Previous studies have reported that circRNAs-miRNA-mRNA axes play important roles in tumorigenesis and development. For example, Xie et al (12) revealed that circ_001569 is upregulated in colorectal cancer. Similarly, Zhong et al (13) demonstrated that circRNA transcription factor 25 (circTCF25) is upregulated in bladder carcinoma, and that circTCF25 down-regulates miR-103a-3p, increases cyclin-dependent kinase 6 expression and promotes proliferation. Li et al (14) found that circRNA RNA-binding motif, single-stranded-interacting protein 3 (circRBMS3) is upregulated in gastric cancer, and that increased circRBMS3 expression is associated with advanced tumor-node-metastasis stage. Gao et al (15) reported that the circ_0006528/miR-7-5p/Raf1 axis serves a key role in adriamycin-resistant breast cancer. Kun-Peng et al (16) reported that circRNA PVT1 promotes doxorubicin and cisplatin resistance in osteosarcoma by regulating ATP-binding cassette subfamily B member 1 expression. Dai et al (17) reported that circRNAs may be involved in epidermal growth factor receptor-tyrosine kinase inhibitor resistance. However, the roles of circRNAs in cisplatin-resistant esophageal cancer remain unclear.

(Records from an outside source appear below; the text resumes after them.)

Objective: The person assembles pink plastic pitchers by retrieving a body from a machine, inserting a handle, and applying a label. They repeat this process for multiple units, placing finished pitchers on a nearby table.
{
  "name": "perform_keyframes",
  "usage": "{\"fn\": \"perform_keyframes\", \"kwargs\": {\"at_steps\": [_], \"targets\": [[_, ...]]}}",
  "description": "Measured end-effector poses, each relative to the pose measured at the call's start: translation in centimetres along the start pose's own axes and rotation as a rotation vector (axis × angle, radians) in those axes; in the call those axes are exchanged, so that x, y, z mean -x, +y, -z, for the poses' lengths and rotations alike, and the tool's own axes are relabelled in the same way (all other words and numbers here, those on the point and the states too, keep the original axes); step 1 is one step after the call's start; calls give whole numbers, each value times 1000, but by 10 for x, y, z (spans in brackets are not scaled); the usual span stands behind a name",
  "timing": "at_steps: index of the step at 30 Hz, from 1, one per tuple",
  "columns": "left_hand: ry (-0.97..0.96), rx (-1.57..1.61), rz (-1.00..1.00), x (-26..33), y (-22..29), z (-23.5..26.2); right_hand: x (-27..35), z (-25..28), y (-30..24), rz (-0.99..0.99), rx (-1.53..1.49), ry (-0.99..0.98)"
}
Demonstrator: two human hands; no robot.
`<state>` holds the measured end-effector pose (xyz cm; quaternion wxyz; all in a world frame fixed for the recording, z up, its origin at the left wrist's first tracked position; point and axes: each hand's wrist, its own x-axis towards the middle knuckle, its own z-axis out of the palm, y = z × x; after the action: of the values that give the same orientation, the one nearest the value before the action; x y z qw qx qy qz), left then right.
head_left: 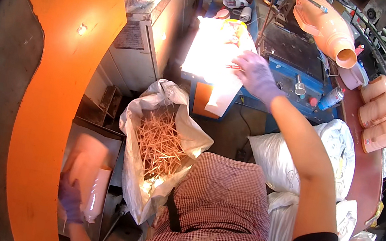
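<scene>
At lower left, the fingers of our gloved left hand [70, 200] clamp a smooth peach plastic cylinder [87, 155], its edges blurred. Glare bleaches the tabletop [204, 46] under our gloved right hand [257, 75]; we cannot tell whether its bent fingers stand apart.

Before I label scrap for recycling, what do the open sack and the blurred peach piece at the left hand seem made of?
Open sack: probably woven plastic, dull white, judging by its stiff creases. Blurred peach piece: likely plastic, by its even colour; the blur leaves its finish uncertain.
</scene>
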<state>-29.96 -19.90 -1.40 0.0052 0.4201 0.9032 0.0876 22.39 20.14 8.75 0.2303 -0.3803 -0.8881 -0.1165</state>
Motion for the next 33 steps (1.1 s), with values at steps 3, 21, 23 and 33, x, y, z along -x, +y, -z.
{"fn": "perform_keyframes", "kwargs": {"at_steps": [3, 21, 23, 33], "targets": [[62, 316, -302, 32, 79, 25, -27, -24, -9, -147, 117, -149], [-334, 524, -1004, 95, 302, -10, -16, -42, -5, -239, -121, 1], [-313, 526, -989, 98, 304, -11, -21, -45, -4, -282, -157, -57], [-251, 479, -913, 108, 308, -16, -11, -48, -9, -414, -412, 77]]}}
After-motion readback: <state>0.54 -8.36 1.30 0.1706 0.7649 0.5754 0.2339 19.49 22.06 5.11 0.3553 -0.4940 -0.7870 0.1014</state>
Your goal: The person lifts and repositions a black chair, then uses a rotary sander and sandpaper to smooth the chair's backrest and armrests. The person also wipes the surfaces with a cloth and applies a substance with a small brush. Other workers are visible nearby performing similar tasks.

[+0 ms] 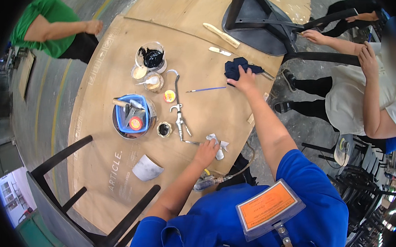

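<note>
- closest to me: blue shirt, an orange badge point(269, 207) clipped at the chest, both forearms running up onto the table point(106, 194).
- left hand point(206, 151) sits near the table's near edge, fingers curled down onto a crumpled white wipe point(219, 145); it looks pinched between the fingertips, though i can't see the thumb side clearly.
- just beside that hand lies the air gun point(179, 120), flat on the wood with its curved nozzle pointing away from me. laid down like that it won't roll, and the handle is within easy reach.
- a white folded sheet point(147, 168) rests alone, nearer the black chair back point(122, 220) at my left.
- mid table: a small dark tin point(164, 129), then a bucket point(133, 116) with a blue tub, brush handles and a red lid inside, i'd say gathered so the tools stay together.
- a thin blue brush point(207, 89) lies flat between the two hands, apart from both.
- right hand point(244, 80) is stretched far out, palm down, fingers spread and pressing on a dark rag point(237, 68) at the table's right edge.
- beyond: cups of pale paste point(151, 81) and a tub of black stuff point(151, 57), parked out of elbow range.
- farthest: an upturned black chair point(264, 22) lying on the table, two other people's hands point(313, 36) on its legs at the right, and a person in green point(46, 24) standing off to the left.
</note>
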A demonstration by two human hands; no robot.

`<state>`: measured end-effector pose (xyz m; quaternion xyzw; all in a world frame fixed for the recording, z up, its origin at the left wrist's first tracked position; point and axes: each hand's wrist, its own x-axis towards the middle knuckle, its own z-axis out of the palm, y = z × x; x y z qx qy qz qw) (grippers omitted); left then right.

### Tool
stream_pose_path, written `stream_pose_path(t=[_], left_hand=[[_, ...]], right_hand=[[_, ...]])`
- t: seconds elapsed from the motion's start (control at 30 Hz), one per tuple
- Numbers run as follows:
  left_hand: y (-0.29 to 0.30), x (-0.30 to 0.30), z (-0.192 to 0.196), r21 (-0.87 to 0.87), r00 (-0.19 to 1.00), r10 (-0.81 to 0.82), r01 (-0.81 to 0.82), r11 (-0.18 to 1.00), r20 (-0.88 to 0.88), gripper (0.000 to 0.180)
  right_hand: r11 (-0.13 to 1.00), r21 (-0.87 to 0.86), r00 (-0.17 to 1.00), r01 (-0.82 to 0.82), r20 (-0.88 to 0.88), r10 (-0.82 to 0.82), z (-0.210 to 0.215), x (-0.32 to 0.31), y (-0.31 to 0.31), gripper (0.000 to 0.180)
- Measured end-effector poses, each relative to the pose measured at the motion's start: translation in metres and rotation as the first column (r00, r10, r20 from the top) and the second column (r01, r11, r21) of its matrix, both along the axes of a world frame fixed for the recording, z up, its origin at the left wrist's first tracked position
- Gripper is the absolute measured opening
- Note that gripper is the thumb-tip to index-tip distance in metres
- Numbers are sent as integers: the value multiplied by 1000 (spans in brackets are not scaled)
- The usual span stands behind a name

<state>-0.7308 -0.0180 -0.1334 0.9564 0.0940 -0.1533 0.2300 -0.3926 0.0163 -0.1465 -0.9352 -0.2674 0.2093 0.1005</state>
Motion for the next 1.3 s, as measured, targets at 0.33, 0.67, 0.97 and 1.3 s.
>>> stream_pose_path(t=[0.33, 0.67, 0.97, 1.3], left_hand=[[5, -19, 2, 34, 1000, -3, 2, 999, 9, 22], [42, -92, 20, 19, 999, 31, -31, 999, -14, 15], [61, -109, 46, 189, 908, 406, -418, 889, 101, 22], [-28, -187, 117, 55, 660, 751, -749, 660, -10, 34]], right_hand=[[785, 602, 832, -144, -356, 425, -12, -184, 100, 75], [805, -111, 722, -583, -524, 451, -20, -120, -84, 39], [845, 531, 553, 57, -722, 416, -31, -252, -79, 35], [813, 195, 835, 549, -166, -525, -8, -50, -154, 53]])
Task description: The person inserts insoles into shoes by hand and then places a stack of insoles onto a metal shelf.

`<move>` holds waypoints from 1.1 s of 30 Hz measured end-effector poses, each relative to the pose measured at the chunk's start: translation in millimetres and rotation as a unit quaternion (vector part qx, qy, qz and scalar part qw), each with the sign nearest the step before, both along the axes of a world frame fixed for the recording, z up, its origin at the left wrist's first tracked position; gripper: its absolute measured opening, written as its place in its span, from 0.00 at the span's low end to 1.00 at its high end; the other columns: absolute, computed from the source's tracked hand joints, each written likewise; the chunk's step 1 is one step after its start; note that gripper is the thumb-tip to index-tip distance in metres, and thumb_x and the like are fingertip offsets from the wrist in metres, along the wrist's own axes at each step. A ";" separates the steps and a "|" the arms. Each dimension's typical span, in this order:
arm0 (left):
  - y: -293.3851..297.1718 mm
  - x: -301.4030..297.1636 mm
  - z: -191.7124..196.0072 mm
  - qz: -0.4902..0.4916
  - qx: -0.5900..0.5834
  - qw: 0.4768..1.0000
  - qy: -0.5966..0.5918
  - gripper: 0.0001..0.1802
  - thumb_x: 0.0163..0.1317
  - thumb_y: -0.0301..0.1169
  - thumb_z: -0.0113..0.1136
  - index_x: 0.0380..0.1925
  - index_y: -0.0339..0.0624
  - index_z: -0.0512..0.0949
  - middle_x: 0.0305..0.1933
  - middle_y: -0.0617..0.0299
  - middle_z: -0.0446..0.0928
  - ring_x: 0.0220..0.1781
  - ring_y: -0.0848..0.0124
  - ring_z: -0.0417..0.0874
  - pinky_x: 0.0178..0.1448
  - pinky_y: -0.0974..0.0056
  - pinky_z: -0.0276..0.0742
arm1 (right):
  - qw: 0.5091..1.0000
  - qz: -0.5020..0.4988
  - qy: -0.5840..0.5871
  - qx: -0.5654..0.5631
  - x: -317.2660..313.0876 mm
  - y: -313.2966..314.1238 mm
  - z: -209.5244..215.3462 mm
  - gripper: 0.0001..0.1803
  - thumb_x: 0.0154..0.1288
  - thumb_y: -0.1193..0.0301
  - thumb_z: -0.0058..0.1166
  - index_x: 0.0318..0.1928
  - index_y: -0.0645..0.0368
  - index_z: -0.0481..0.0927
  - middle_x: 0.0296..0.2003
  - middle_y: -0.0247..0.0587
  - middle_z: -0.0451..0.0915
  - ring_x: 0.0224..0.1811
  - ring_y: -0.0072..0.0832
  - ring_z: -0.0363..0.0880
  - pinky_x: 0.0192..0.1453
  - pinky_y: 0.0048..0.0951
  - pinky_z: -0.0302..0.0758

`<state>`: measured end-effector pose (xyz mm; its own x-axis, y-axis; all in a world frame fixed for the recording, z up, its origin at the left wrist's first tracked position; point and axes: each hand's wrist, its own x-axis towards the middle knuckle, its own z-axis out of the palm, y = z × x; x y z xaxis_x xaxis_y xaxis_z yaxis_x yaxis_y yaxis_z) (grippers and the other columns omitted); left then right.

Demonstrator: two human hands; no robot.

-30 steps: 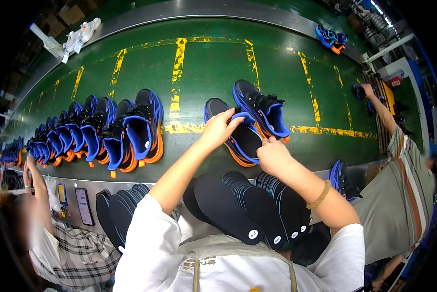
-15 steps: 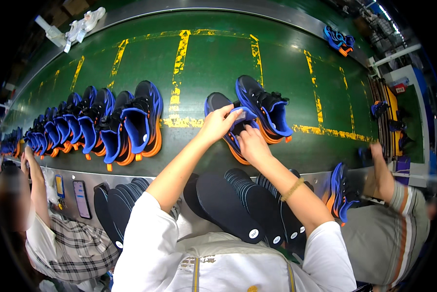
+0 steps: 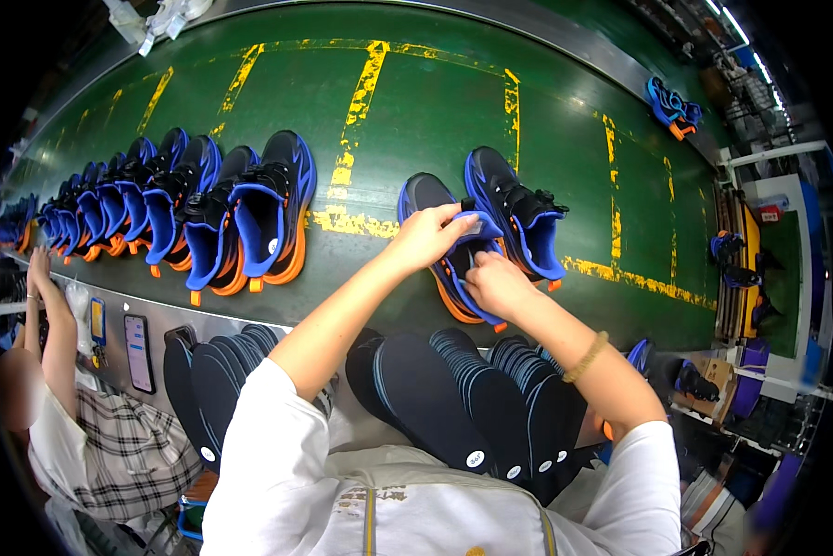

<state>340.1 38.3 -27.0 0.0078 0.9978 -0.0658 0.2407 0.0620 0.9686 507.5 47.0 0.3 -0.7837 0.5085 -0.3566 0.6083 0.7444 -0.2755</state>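
Note:
A black sneaker with a blue collar and orange-blue sole lies on the green belt, its heel toward me. My left hand is closed on its tongue, pulling it up so that the pale patch on its underside shows. At the shoe's opening is my right hand, its fingers bent and reaching inside; the fingertips are partly hidden, and I cannot make out what they grip. A matching sneaker stands close on the right, touched by neither hand.
Along the belt's left side runs a row of similar sneakers. Stacks of black insoles lie at the near edge, below my forearms. A phone rests on the metal ledge. At the left, a person's arm reaches to the belt.
My view has shifted a little. Both hands stay at the same shoe, the right one still at its opening. The co-worker's arm at the right has gone from sight.

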 end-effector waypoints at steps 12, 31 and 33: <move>6.0 -2.0 -2.5 -0.036 -0.058 0.996 -0.050 0.18 0.61 0.41 0.51 0.34 0.34 0.75 0.26 0.59 0.75 0.30 0.75 0.72 0.38 0.68 0.69 | 0.954 0.093 -0.282 0.036 -22.8 11.2 -33.1 0.16 0.58 0.67 0.41 0.42 0.57 0.80 0.49 0.46 0.71 0.53 0.38 0.67 0.53 0.33 0.65; 10.6 6.2 -5.0 -0.028 0.195 0.938 0.286 0.18 0.50 0.27 0.58 0.41 0.37 0.66 0.42 0.48 0.67 0.44 0.51 0.73 0.45 0.54 0.71 | 0.955 0.231 -0.183 0.006 6.4 12.9 -7.7 0.17 0.60 0.63 0.38 0.41 0.52 0.80 0.41 0.39 0.78 0.51 0.32 0.70 0.64 0.38 0.50; 9.7 10.8 2.8 -0.078 0.143 0.942 0.294 0.20 0.47 0.28 0.59 0.40 0.34 0.66 0.43 0.48 0.67 0.43 0.51 0.73 0.46 0.54 0.71 | 0.948 0.237 -0.212 -0.019 13.2 7.6 3.1 0.19 0.59 0.62 0.37 0.43 0.56 0.78 0.44 0.42 0.77 0.55 0.31 0.68 0.70 0.42 0.38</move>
<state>350.8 48.0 -24.2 0.2012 0.9653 0.1665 0.7254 -0.2611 0.6369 520.7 54.6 3.4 -0.7031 0.1151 -0.7017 0.2696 0.9563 -0.1132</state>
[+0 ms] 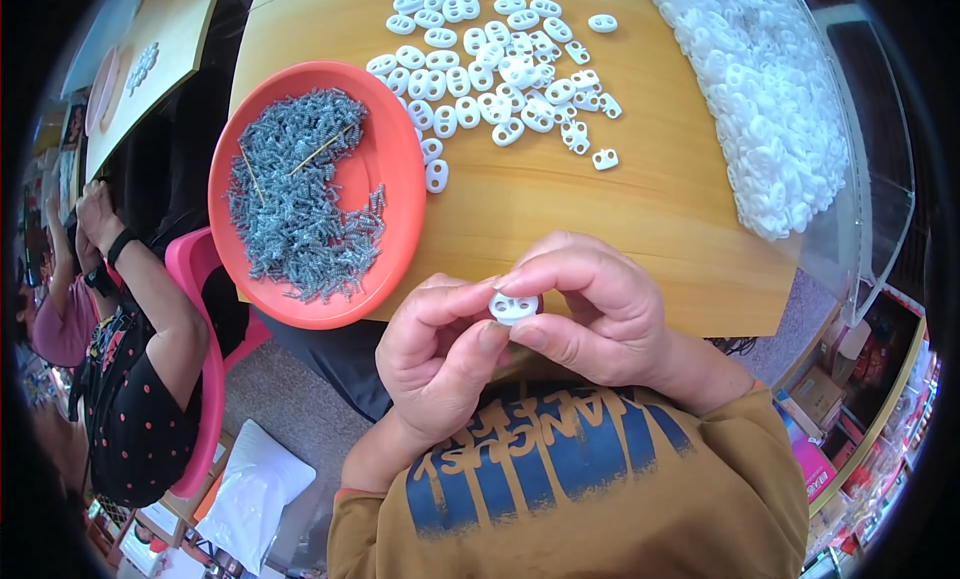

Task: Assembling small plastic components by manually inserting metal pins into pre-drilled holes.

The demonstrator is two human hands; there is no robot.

The present study revealed that circRNA_001275 was upregulated in cisplatin-resistant esophageal cancer tissues and cell lines. Furthermore, circRNA_001275 was found to promote the proliferation of cisplatin-resistant cells. To the best of the authors' knowledge, circRNA_001275 has only been investigated in a study by Zhao (18), who reported that circRNA_001275 was significantly upregulated in post-menopausal osteoporosis and may serve as a novel potential diagnostic biomarker. The present study revealed that circRNA_001275 may function as an oncogenic factor and serve as a promising biomarker for patients with cisplatin-resistant esophageal cancer.

The present study revealed that circRNA_001275 may act as an miR-370-3p sponge to upregulate Wnt7a expression. miR-370-3p is located at the ∆-like homolog 1/D103 region of chromosome 14. Several reports have shown that miR-370-3p may promote the progression of bladder cancer (19) and glioma (20), and affect temozolomide sensitivity in glioblastoma (21). Furthermore, the Wnt signaling pathway plays an important role in embryogenesis and cancer development by regulating the expression of genes involved in cell proliferation, differentiation and survival (22). Wnt7a, one of Wnt ligands, activates the canonical Wnt/β-catenin signaling pathway to promote cell proliferation (23). Previous studies have revealed that Wnt7a expression is dysregulated in several tumors, including gastric, lung, liver, pancreatic, colorectal, cervical and breast cancers (24,25). Wnt7a is a target gene of miR-150 (26), miR-34a (27) and miR-29b (28) in several types of cancer. The present study revealed that Wnt7a was significantly upregulated in cisplatin-resistant esophageal cancer.

Therefore, miR-370-3p-induced Wnt7a upregulation may be one of the mechanisms underlying cisplatin resistance. However, whether the circRNA_001275/miR-370-3p/Wnt7a axis serves as an independent or auxiliary factor driving cisplatin resistance, as well as the associated mechanisms, require further investigation.

To the best of our knowledge, the present study was the first to determine that circRNA_001275 was upregulated in cispl-atin-resistant esophageal cancer, and that circRNA_001275 may promote cisplatin resistance by sponging miR-370-3p to upregulate Wnt7a expression. However, future studies investigating a larger number of samples are required to validate these results. Collectively, the results of the present study suggested that the circRNA_001275/miR-370-3p/Wnt7a axis may serve as a novel potential diagnostic biomarker and therapeutic target for patients with cisplatin-resistant esophageal cancer.